The main problem of local PV is that the operation and maintenance cost is high, and the volume cannot drift
- The node must have abundant local storage resources; otherwise, the storage becomes a bottleneck.
- PV resources are created in advance and cannot dynamically respond to creation requests.
- There is no size control function, and paths with the same name may be mixed, resulting in poor isolation
- Data cleaning is frequent and heavy
- Capacity expansion relies on manual operations and cannot be accurately expanded
- The volume cannot drift. Finding old data requires finding the node on which the Pod is located
While there are community solutions such as Local Provisioner that can circumvent issues 3 and 5 by using a separate Logic volume for a separate Local PV, this does not mask the problem of mass use of local PVS in production.
A typical scenario is that when a cluster has N working nodes, if a Pod drifts n-1 times, all nodes will store the Pod persistent data, and at least n-2 copies of the data except the last one will be invalid. If you do not clear the storage resources in a timely manner, a large number of storage resources on the node are consumed, and the number of directories on the node is too large to match the owning Pod. If a Pod uses a path with the same name, data may be corrupted or even conflict.

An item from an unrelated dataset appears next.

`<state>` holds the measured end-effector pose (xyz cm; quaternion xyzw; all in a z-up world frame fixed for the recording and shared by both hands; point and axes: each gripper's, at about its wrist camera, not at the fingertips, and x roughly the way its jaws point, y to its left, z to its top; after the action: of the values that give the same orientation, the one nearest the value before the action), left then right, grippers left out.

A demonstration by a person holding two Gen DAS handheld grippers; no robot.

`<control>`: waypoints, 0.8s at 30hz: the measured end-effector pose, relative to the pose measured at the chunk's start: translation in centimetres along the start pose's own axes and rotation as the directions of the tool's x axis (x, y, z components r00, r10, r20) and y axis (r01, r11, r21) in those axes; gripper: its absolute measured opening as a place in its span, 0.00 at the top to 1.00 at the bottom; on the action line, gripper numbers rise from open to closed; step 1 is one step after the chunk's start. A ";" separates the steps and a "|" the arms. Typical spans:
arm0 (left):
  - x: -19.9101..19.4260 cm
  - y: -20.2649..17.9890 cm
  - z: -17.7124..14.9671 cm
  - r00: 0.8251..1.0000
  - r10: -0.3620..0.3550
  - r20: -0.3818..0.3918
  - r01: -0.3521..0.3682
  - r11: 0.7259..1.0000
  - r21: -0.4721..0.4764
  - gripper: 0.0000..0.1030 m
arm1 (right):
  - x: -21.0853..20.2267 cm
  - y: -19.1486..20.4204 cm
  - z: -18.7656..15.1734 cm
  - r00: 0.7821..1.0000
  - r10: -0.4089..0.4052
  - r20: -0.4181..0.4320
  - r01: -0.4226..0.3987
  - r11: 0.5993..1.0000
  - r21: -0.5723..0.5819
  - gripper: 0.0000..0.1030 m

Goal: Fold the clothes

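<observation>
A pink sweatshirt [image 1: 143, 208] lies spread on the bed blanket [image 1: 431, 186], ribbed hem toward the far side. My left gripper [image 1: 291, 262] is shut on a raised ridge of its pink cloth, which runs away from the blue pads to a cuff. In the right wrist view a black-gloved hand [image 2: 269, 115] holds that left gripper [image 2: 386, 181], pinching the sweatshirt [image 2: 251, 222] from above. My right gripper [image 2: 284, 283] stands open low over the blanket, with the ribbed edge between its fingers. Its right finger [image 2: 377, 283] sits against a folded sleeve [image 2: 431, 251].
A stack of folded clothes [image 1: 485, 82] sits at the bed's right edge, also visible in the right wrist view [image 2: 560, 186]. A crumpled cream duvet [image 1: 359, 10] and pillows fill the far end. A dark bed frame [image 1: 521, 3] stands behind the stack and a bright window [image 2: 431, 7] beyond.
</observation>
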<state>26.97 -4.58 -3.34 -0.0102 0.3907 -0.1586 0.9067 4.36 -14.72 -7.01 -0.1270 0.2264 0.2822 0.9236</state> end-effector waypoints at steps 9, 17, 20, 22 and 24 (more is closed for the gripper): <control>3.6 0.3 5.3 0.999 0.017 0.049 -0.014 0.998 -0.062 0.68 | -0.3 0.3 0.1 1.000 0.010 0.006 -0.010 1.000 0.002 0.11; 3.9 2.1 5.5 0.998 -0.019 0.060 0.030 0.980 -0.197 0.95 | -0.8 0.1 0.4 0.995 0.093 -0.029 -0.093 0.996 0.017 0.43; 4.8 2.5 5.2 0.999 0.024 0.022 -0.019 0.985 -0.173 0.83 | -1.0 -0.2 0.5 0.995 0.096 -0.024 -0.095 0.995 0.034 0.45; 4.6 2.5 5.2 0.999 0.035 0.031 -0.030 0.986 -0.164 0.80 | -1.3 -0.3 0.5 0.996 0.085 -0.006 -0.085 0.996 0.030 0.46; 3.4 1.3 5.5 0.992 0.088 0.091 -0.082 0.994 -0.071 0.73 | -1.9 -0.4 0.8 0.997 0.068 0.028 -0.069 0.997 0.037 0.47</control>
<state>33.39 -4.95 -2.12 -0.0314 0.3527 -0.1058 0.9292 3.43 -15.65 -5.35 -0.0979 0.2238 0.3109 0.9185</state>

Another scenario is that if the volume size cannot be precisely limited, it will be necessary to plan which nodes to place Pod on before work, and it may conflict with other resource scheduling, resulting in huge workload.
Local volumes are required for stateful applications that have heavy IOPS requirements, such as mysql and Kafka. The industry mainstream is to recommend storage and computing separation, schedulers no longer consider complex storage issues. If local volumes are reserved in some scenarios, most lightweight and stateless applications will use back-end storage as persistent volume storage, which makes application and deployment more flexible.